* **WHAT THIS TASK INVOLVES**
The line bearing "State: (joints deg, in", together with all lines after it to the end of the material, should be repeated exactly; leave out everything else.
::: RAW DATA
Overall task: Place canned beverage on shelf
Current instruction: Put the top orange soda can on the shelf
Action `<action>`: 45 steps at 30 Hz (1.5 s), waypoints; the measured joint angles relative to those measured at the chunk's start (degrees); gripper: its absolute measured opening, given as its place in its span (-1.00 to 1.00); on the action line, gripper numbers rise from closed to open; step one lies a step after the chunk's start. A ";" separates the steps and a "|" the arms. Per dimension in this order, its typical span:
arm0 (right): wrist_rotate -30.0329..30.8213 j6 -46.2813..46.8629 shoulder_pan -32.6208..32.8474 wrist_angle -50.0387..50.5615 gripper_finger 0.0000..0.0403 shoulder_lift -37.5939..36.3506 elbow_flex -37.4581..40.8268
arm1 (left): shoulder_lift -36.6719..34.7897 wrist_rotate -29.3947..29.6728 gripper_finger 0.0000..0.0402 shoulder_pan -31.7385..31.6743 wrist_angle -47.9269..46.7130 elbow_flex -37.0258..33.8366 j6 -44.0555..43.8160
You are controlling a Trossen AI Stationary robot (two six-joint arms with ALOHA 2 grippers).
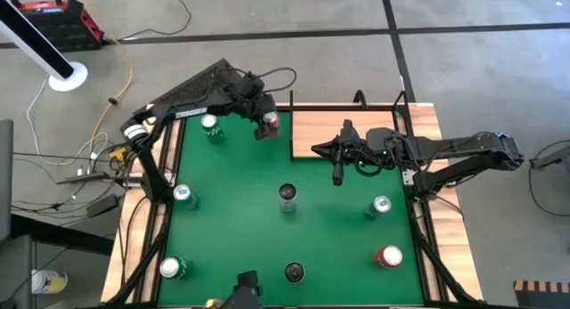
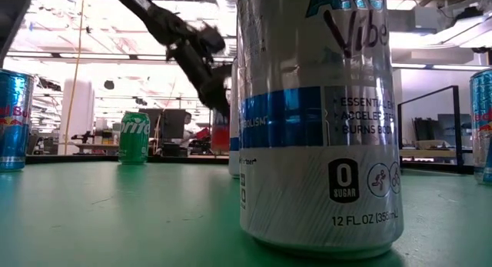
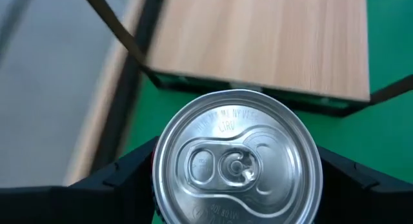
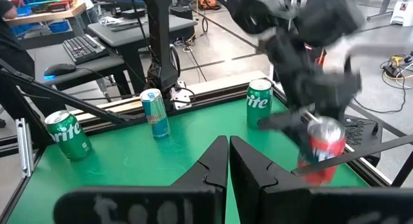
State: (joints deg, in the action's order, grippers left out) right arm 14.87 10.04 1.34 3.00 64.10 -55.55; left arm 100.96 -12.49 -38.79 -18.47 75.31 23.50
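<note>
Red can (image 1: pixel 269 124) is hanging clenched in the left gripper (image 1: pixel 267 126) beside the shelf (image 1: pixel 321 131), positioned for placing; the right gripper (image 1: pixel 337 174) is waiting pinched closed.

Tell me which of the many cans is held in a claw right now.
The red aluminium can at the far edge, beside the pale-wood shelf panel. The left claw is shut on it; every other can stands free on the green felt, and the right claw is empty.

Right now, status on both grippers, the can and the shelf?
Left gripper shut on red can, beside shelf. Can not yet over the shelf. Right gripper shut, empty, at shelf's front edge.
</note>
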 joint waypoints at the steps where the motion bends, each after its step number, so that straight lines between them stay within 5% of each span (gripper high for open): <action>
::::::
* **ANSWER TO THIS EXERCISE**
State: (joints deg, in the action's order, grippers left out) right arm 14.87 10.04 1.34 3.00 64.10 -55.55; left arm 100.96 -12.49 -38.79 -18.47 75.31 23.50
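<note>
Red can (image 1: pixel 269 124) is hanging clenched in the left gripper (image 1: pixel 267 126) beside the shelf (image 1: pixel 321 131), positioned for placing; the right gripper (image 1: pixel 337 174) is waiting pinched closed.

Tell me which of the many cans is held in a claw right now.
The red aluminium can at the far edge, beside the pale-wood shelf panel. The left claw is shut on it; every other can stands free on the green felt, and the right claw is empty.

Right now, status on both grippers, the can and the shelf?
Left gripper shut on red can, beside shelf. Can not yet over the shelf. Right gripper shut, empty, at shelf's front edge.
</note>
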 joint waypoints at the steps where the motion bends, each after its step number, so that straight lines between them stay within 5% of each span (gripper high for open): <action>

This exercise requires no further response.